Designing population pharmacokinetic studies: performance of mixed designs.

Abstract

The interplay of the following factors: population design (PDN), the cost function in terms of maximum cost (Max. C) (i.e., maximum number of samples/sample size), sample size, and intersubject variability [restricted (30%) to moderate (60%)] on the estimation of pharmacokinetic parameters from population pharmacokinetic data sets obtained using mixed designs was investigated in a simulation study. A two compartment model with multiple bolus intravenous inputs was assumed, and the residual variability was set at 15%. The sample size (N) investigated ranged from 30 to 200 with the associated cost function varying accordingly with the five individual and sixteen population designs studied.

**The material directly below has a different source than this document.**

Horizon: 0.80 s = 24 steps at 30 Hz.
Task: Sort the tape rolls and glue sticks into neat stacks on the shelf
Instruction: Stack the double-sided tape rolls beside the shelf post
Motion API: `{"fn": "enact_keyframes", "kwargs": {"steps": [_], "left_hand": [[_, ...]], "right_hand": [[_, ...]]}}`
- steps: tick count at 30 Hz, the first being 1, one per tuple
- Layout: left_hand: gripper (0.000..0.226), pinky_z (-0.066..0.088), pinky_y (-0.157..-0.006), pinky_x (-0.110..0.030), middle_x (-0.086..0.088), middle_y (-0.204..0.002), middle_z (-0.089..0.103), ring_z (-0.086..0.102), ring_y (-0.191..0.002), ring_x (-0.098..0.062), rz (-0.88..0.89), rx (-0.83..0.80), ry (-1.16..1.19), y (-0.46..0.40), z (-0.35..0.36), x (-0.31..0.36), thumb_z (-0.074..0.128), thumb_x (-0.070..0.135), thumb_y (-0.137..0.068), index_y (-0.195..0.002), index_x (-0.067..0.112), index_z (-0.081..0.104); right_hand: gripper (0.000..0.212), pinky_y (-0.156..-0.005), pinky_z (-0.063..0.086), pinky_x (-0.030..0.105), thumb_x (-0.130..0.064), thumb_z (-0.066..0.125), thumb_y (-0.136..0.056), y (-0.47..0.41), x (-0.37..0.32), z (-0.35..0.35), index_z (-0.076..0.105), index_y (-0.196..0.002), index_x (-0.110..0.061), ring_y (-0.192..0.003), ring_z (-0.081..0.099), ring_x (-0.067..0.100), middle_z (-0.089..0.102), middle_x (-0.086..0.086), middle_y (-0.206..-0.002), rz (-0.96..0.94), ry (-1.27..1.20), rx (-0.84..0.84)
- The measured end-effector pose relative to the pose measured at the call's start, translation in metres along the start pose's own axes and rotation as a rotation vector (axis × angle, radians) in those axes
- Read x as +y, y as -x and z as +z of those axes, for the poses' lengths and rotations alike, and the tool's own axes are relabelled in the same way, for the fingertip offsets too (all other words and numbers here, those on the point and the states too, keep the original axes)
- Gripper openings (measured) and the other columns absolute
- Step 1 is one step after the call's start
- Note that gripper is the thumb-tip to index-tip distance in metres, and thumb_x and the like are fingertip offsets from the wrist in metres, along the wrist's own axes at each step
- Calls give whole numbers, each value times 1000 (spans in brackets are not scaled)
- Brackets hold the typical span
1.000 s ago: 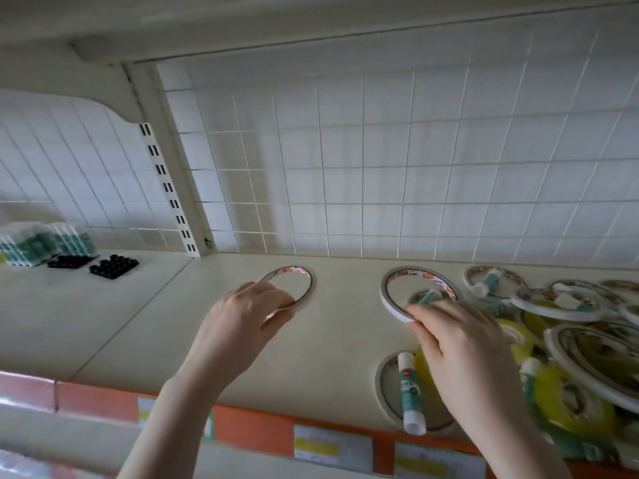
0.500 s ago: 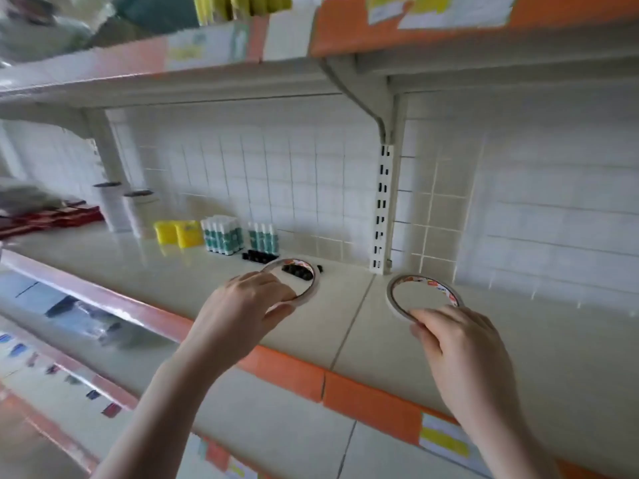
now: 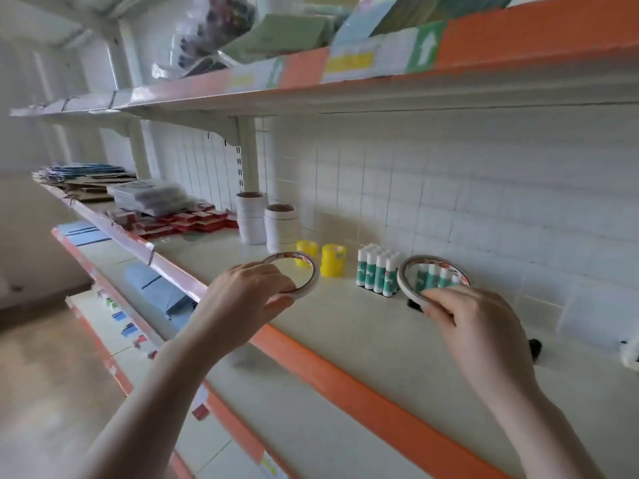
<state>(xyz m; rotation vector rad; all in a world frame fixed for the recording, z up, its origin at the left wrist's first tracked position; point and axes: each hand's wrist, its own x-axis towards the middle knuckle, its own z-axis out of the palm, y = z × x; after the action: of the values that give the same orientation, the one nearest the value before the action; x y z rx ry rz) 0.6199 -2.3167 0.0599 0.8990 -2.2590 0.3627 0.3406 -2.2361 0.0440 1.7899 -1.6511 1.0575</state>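
Here, two thin tape rolls are held above the cream shelf (image 3: 345,340), one in each hand. The left tape roll (image 3: 304,267) is gripped at its near rim by the left hand (image 3: 242,299), whose fingers (image 3: 273,274) are curled over the top of the ring while the thumb is tucked beneath it. The ring is tilted, its open face turned towards the camera. The right tape roll (image 3: 406,285) is pinched at its lower near edge by the right hand (image 3: 477,326); the fingertips (image 3: 435,299) are drawn closely together on the rim. Whether either ring touches the shelf surface cannot be told.

Through and beside the right ring, a block of upright glue sticks (image 3: 377,271) with white caps and green labels is seen standing near the tiled back wall (image 3: 484,209). Just to its left, two yellow tape rolls (image 3: 332,259) are set side by side. Behind these, two white tape stacks (image 3: 266,223) are stood close to the wall. Further left along the shelf, red packets (image 3: 186,221) are laid flat.
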Motion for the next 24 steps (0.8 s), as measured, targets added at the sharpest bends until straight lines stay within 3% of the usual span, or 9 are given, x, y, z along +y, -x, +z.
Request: {"fn": "enact_keyframes", "kwargs": {"steps": [3,5,8,11,15,19,24], "left_hand": [[30,53,-52,-33,6,-70,65,64,-66,-18,9,22,-52,-11,8,-58,48,42,-78,-79,22,70],[21,50,-50,-31,7,-70,64,64,-66,-19,-13,8,-74,-23,13,-98,57,38,-77,-80,23,71],[7,50,-51,-32,6,-71,63,63,-66,-20,-30,-18,-74,-44,19,-157,72,26,-76,-82,22,71],[9,52,-55,-34,5,-75,65,63,-67,-21,-14,-10,-23,-63,25,-207,69,27,-78,-83,20,70],[9,52,-58,-39,4,-79,67,63,-71,-23,-31,-4,5,-81,39,-266,73,24,-79,-86,20,71],[9,51,-53,-38,2,-76,66,62,-66,-25,52,10,38,-99,55,-320,77,19,-75,-81,18,70],[9,46,-53,-32,4,-71,63,60,-67,-23,117,-10,79,-123,75,-377,77,18,-75,-79,19,68]], "right_hand": [[17,-54,44,31,-24,61,-80,-36,-22,50,70,-70,-14,-58,59,30,64,5,-62,-14,-13,20],[14,-55,45,32,-22,67,-83,-61,-34,82,70,-70,-15,-60,61,31,66,6,-65,-3,-29,-10],[20,-51,41,29,-30,60,-80,-101,-56,121,68,-67,-18,-57,59,30,63,2,-59,-2,-52,-14],[29,-50,41,31,-37,56,-82,-138,-79,157,68,-66,-16,-58,57,32,61,4,-57,9,-44,-37],[8,-59,41,34,-24,68,-83,-181,-107,203,73,-80,-18,-72,59,31,66,6,-72,41,-94,-161],[23,-68,46,37,-37,59,-87,-220,-125,252,74,-89,-18,-81,60,30,69,8,-83,117,-81,-203],[11,-71,48,35,-25,65,-86,-250,-136,304,74,-90,-20,-85,62,26,71,4,-88,241,-78,-256]]}}
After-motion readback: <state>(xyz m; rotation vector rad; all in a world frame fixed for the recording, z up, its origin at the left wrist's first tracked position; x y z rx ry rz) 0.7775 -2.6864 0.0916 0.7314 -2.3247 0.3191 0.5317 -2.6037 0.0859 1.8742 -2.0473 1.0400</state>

Accurate and precise estimates of structural model parameters were obtained for N > or = 50 (Max. C > or = 150) irrespective of the intersubject variability (ITV) and PDN investigated. When ITV was 30%, all structural model parameters were well estimated irrespective of the PDN. Robust estimates of clearance and its variability were obtained for all N at all levels of ITV with Max. C > or = 90 (PDN > or = 4). Imprecise estimates of ITV in V1, V2, and Q were obtained at 60% ITV irrespective of N, PDN, or Max. C. Positive bias was associated with the estimation of variability in V1, V2, and Q with PDN < or = 4 (Max. C < or = 150). This was due in part to a greater proportion of subjects sampled only once. Correspondingly, residual variability was underestimated. It is of utmost importance to avoid this artifact by ensuring that at least a moderate subset of subjects contributing data to a population pharmacokinetic study contribute data more than once. Given a sample size and ITV, the cost function must be considered in designing a population pharmacokinetic study using mixed designs.